European Commission chief Ursula von der Leyen said on Saturday she was confident the EU's joint interest in getting more ammunition to Ukraine will trump individual national interests when it comes to common European defence procurement programmes.
The bloc is urgently exploring ways for its member countries to team up to buy munitions to help Ukraine, following warnings from Kyiv that its forces - which are firing up to 10,000 artillery shells daily - need more supplies quickly.
"As always in this atrocious war that Russia unleashed against Ukraine, we see that we can move mountains under pressure, and therefore here too," she said in an interview with Reuters and other media at the Munich Security Conference.
"These are not normal times, these are extraordinary times. And therefore we should also look at extraordinary measures or procedures," she added.
In the past, the focus on national interests has often prevented closer defence cooperation between European countries, hampering and slowing down joint procurement programmes.
In her speech to the conference, von der Leyen earlier suggested the EU join forces with the bloc's defence industry to speed up and scale up the production of ammunition badly needed on the battlefield in Ukraine and to replenish stocks at home.
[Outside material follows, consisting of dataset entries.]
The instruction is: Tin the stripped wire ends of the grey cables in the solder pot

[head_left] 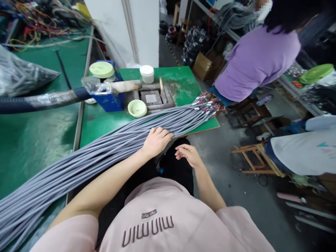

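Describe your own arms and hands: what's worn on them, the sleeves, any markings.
The left hand and right hand are bare; no gloves, rings or watch show. Both arms are bare below the short sleeves of a pale pink T-shirt, which carries dark stylised lettering on the chest.

Grey cables [105,157]: smooth matt plastic sheath, ends too small to tell. Green tabletop [183,84]: smooth, slight gloss, scuffed worn patches. Wooden blocks [162,94]: rough, unpainted. White tub [146,74]: smooth plastic. Pale green dish [137,108]: glossy plastic. Blue box [110,101]: slightly glossy. Hose [15,105]: ribbed black plastic, shiny tape wrap. Cardboard box [202,66]: matt brown. Floor [225,154]: rough grey concrete. Shirt [157,224]: soft pink cloth.
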`<state>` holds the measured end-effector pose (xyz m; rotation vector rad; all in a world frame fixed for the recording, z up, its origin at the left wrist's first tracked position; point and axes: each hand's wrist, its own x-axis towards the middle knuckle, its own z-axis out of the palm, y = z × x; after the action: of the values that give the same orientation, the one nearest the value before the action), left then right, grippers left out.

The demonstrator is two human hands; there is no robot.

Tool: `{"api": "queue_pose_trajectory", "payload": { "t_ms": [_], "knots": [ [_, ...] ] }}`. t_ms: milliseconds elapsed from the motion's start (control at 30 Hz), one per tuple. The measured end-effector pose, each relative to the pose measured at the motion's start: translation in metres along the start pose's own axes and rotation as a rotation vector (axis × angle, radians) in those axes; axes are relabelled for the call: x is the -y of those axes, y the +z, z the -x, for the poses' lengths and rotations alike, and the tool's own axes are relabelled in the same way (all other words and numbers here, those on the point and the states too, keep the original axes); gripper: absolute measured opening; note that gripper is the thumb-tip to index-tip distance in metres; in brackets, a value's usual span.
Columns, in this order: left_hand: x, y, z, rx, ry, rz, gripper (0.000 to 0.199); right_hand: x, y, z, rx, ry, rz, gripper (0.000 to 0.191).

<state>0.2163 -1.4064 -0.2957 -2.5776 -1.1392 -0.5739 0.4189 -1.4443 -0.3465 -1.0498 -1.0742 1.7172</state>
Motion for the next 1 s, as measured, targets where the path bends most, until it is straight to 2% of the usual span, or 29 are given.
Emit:
{"api": "queue_pose_trajectory", "payload": {
  "t_ms": [133, 200, 333, 400, 467, 533, 600, 633, 700, 833, 933, 1000],
  "knots": [
    [0.005, 0.007, 0.0, -0.09, -0.058, 0.027, 0.025, 0.005, 0.001, -0.014, -0.017, -0.01, -0.031, 0.034],
    [0.005, 0.008, -0.001, -0.114, -0.07, 0.029, 0.024, 0.011, 0.002, -0.018, -0.04, -0.073, 0.006, 0.033],
    [0.001, 0.005, -0.003, -0.095, -0.075, 0.053, 0.024, 0.042, -0.004, -0.019, -0.226, -0.39, 0.254, 0.025],
    [-0.004, -0.003, 0.0, -0.048, -0.087, 0.092, 0.026, 0.066, -0.012, -0.024, -0.338, -0.59, 0.487, 0.023],
    [-0.01, -0.016, 0.008, 0.024, -0.047, 0.138, 0.029, 0.092, -0.024, -0.04, -0.394, -0.795, 0.8, 0.023],
    [-0.013, -0.033, 0.023, 0.11, 0.058, 0.173, 0.032, 0.115, -0.035, -0.071, -0.33, -0.938, 1.08, 0.027],
    [-0.011, -0.055, 0.047, 0.18, 0.136, 0.175, 0.036, 0.13, -0.044, -0.107, -0.226, -0.972, 1.298, 0.035],
    [-0.009, -0.068, 0.062, 0.204, 0.13, 0.153, 0.039, 0.133, -0.048, -0.124, -0.157, -0.962, 1.385, 0.039],
    [0.0, -0.093, 0.1, 0.239, -0.006, 0.057, 0.048, 0.133, -0.054, -0.15, -0.063, -0.937, 1.508, 0.045],
    [0.019, -0.134, 0.184, 0.302, -0.499, -0.22, 0.072, 0.123, -0.065, -0.167, -0.073, -0.978, 1.586, 0.046],
    [0.032, -0.15, 0.232, 0.297, -0.761, -0.349, 0.079, 0.12, -0.073, -0.168, -0.069, -1.055, 1.616, 0.046],
    [0.042, -0.153, 0.251, 0.272, -0.839, -0.371, 0.084, 0.12, -0.076, -0.169, -0.065, -1.165, 1.619, 0.043]
  ]
}}
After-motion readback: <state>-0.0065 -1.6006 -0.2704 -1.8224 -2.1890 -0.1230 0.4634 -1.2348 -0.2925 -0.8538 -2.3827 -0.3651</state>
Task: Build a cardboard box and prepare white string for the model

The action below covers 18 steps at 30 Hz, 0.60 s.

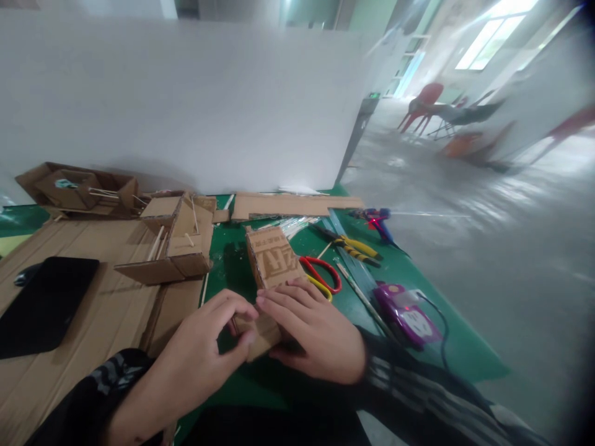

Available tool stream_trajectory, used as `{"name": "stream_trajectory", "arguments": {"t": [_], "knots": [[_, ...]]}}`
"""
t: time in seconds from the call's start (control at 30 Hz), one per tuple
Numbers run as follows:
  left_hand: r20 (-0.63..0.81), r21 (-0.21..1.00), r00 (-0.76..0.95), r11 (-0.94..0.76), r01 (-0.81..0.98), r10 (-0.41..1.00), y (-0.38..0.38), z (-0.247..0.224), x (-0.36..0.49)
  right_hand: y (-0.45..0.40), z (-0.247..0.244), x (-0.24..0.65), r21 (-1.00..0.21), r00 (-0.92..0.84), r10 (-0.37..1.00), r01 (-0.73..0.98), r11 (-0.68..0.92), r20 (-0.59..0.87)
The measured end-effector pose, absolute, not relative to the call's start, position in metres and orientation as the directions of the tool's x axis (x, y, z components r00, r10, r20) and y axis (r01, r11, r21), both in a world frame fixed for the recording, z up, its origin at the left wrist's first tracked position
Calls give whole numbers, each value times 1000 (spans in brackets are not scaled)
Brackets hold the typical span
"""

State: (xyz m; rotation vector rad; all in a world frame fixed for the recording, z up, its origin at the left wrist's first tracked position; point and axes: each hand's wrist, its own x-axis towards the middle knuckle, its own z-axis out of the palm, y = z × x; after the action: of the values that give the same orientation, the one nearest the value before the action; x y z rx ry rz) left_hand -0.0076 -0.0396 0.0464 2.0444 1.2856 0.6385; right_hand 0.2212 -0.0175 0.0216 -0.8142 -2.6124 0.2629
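Note:
A small cardboard box (274, 257) with dark printing on top lies in front of me on the green table. My right hand (320, 328) is laid across its near part, fingers over the top and thumb low along the near side. At the box's near left end, my left hand (209, 337) curls its fingers and thumb about the cardboard edge. Both palms hide much of the near end. Just beyond my right fingers lie scissors (332, 272) with red and yellow handles, partly covered by the box and hand.
Yellow-and-black pliers (360, 248), a glue gun (379, 223) and a purple power strip (406, 313) lie right. Built cardboard pieces (179, 238) and a black tablet-like slab (51, 306) are left. A cardboard strip (288, 204) lies before the white panel (209, 105).

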Motion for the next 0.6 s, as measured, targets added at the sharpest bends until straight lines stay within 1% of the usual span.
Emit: {"name": "stream_trajectory", "arguments": {"t": [0.13,0.4,0.53,0.6], "knots": [[65,737,406,-318,596,912,-39,45,-8,-18,22,220,-282,-755,581,511,812,304],[-7,767,403,-254,590,915,-38,40,-13,-17,21,221,-289,-766,573,500,816,293],[-79,808,393,-173,564,916,-35,34,-17,-16,21,221,-296,-765,576,501,813,287],[-146,848,381,-82,523,913,-33,30,-18,-16,21,220,-307,-760,586,508,805,282]]}}
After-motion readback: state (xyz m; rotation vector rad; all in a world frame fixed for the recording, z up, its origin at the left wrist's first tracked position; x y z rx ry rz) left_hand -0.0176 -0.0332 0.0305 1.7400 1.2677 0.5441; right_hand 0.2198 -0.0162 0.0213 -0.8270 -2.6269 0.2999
She proposed the bloc do what it did during the pandemic to prepare for the large-scale production of a COVID vaccine.
"We could think of, for example, advanced purchase agreements that give the defence industry the possibility to invest in production lines now to be faster and to increase the amount they can deliver," she said.
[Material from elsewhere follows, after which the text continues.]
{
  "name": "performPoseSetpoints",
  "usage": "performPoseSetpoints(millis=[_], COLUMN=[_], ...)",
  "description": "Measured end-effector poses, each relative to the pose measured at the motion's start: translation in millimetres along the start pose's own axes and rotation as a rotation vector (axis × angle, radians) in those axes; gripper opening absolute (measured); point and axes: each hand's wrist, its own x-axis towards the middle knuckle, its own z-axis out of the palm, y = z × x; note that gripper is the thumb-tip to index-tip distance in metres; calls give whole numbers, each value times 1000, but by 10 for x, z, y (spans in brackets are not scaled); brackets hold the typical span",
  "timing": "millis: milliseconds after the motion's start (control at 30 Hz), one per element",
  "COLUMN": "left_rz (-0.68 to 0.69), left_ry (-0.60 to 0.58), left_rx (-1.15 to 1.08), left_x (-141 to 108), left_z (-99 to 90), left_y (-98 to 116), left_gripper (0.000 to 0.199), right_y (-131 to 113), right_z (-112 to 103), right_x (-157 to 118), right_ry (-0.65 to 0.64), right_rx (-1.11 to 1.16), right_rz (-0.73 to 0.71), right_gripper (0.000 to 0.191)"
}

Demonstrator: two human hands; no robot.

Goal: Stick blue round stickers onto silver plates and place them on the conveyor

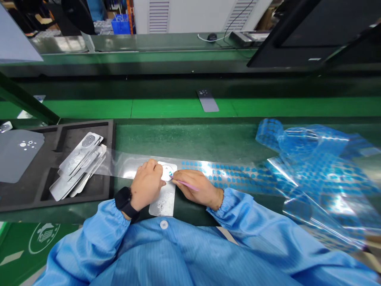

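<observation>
A silver phone back panel point(164, 200) lies on the green bench in front of me, its round camera area point(167, 172) at the far end. My left hand point(148, 183) has curled fingers gripping the panel's left edge beside that circle. Pinched in my right hand point(196, 186) is a pair of thin pink tweezers point(189, 185), whose tip reaches the camera circle. A small blue piece shows at the tip. Beside the panel, a clear strip with rows of blue stickers point(232, 173) runs off to the right.
To the left, a black tray point(112, 159) bears stacked silver panels point(81, 163) and grey sheets point(20, 159). Crumpled blue-dotted film point(321, 159) is heaped at the right. Another grey panel point(208, 101) lies on the bright green strip. A monitor point(324, 35) overhangs the upper right.
</observation>
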Motion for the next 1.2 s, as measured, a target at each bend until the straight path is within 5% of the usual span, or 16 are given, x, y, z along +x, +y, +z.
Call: performPoseSetpoints(millis=[167,367,500,600,733,867,1000,1100,1200], left_rz=[-7,-20,-28,-49,-40,11,-39,-57,-76], left_ry=[-14,23,73,131,318,682,938,993,1011], left_rx=[14,-7,-52,-99,-177,-296,-369,-384,-403], left_x=[-2,-19,-37,-55,-90,-81,-29,-10,-10], left_z=[2,34,59,109,280,466,508,494,490], left_y=[4,5,-7,-18,-55,-106,-126,-113,-83], left_gripper=[16,15,18,21,22,23,14,9,9], right_y=[7,0,49,73,-7,-9,346,754,1126], right_z=[-18,-107,-143,-115,-91,-151,-248,-397,-603], right_x=[-11,8,158,327,520,813,1507,2086,2318], right_ry=[-17,-85,5,-122,-404,-459,-370,-230,-152], right_rx=[21,102,87,-82,-184,-62,-21,-175,-345], right_rz=[44,258,413,518,595,668,646,654,730], right_gripper=[15,18,20,19,6,13,3,17,35])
Von der Leyen underlined that the bloc could not wait for months and years to be able to replenish its own military stocks or send munitions such as 155-millimetre artillery shells to Ukraine.
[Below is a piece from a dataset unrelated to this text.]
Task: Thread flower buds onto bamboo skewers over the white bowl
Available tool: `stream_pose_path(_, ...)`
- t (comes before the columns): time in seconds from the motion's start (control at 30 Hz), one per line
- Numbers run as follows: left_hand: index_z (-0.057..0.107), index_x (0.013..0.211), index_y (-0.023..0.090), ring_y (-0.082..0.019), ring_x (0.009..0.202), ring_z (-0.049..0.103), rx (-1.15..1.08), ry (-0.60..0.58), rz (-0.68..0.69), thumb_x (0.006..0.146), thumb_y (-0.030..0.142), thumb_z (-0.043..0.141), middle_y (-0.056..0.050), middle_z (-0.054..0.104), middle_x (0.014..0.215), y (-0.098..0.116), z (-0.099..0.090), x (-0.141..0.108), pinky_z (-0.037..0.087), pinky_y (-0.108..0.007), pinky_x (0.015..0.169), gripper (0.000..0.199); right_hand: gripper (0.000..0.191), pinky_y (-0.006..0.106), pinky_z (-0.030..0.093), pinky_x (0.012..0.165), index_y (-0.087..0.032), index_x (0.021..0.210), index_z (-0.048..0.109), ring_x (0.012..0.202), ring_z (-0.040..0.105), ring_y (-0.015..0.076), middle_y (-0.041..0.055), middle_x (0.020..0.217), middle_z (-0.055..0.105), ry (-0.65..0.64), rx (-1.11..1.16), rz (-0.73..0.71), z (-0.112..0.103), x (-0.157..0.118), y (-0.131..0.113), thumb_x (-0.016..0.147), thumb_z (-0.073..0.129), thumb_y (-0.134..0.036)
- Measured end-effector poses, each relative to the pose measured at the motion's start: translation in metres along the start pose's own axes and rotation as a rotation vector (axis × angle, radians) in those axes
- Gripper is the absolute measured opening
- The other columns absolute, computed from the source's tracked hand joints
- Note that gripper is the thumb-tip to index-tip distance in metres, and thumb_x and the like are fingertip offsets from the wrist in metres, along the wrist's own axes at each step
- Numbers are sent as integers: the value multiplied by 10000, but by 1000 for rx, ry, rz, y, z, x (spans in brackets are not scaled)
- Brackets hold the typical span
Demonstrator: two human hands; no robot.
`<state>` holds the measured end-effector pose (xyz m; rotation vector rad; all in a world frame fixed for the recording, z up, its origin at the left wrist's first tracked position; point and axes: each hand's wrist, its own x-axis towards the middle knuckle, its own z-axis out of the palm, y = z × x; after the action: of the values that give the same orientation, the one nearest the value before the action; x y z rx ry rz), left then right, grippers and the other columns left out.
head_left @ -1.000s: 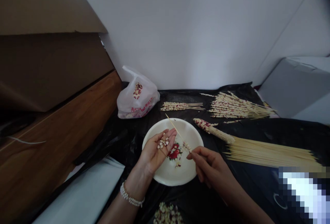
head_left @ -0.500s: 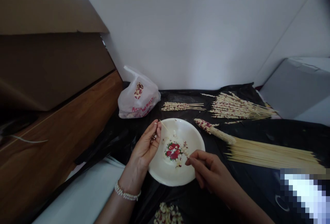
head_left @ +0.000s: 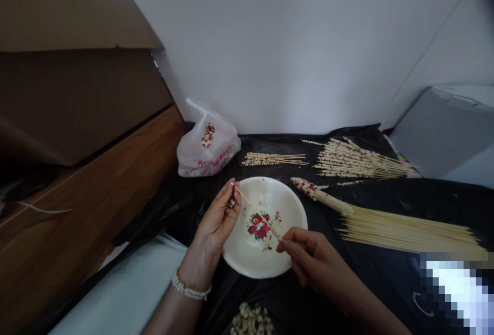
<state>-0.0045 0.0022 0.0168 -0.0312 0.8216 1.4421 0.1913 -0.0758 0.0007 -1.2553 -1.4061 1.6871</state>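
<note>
Over the left side of a white bowl [head_left: 247, 262], my left hand [head_left: 222, 214] is curled round several corn kernels [head_left: 230, 204], one of them pinched at its fingertips. My right hand [head_left: 309, 252] pinches a thin wooden skewer [head_left: 250, 204] over the bowl's right side. Kernels are threaded on the skewer near my right fingers, and its bare tip reaches the fingertips of my left hand. Loose kernels [head_left: 267, 244] lie in the bowl around a printed red flower pattern.
Behind the bowl stand a plastic bag [head_left: 208, 150] and threaded skewers [head_left: 270, 159]. More threaded skewers [head_left: 347, 160], a partly stripped corn cob [head_left: 324, 196] and bare skewers [head_left: 405, 227] lie right. A kernel pile [head_left: 252, 319] sits in front; a cardboard box [head_left: 77, 98] is left.
The skewer in my right hand now shows along its length, its tip up at my left fingertips. My left hand has barely moved.
</note>
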Motion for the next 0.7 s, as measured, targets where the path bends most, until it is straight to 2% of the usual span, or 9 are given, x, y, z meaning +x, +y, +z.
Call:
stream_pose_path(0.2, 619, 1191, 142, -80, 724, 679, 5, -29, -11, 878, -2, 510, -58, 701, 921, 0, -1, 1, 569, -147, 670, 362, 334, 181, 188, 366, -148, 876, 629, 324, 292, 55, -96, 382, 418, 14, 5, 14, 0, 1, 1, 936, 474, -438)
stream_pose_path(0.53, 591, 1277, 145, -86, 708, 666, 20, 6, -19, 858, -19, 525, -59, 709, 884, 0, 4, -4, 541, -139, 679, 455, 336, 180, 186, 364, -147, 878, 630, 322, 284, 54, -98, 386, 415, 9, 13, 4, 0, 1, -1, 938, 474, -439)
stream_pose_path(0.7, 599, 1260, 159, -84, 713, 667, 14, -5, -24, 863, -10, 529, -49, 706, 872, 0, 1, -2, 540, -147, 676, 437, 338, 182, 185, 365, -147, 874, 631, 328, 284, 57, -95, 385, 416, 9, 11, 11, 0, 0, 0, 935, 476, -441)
EU foreign ministers are expected to discuss the idea of joint procurement of 155mm shells – badly needed by Kyiv – at a meeting in Brussels on Monday.
"At the moment we are talking about standardised ... ammunition that we would finance either on European level or member states level, that is the scheme behind it," von der Leyen said in the interview.
"I don't think that Ukraine will be in the position right now to finance that. Therefore we should finance this."
NATO Secretary-General Jens Stoltenberg said this week that Ukraine was using up artillery shells faster than its allies could currently produce them.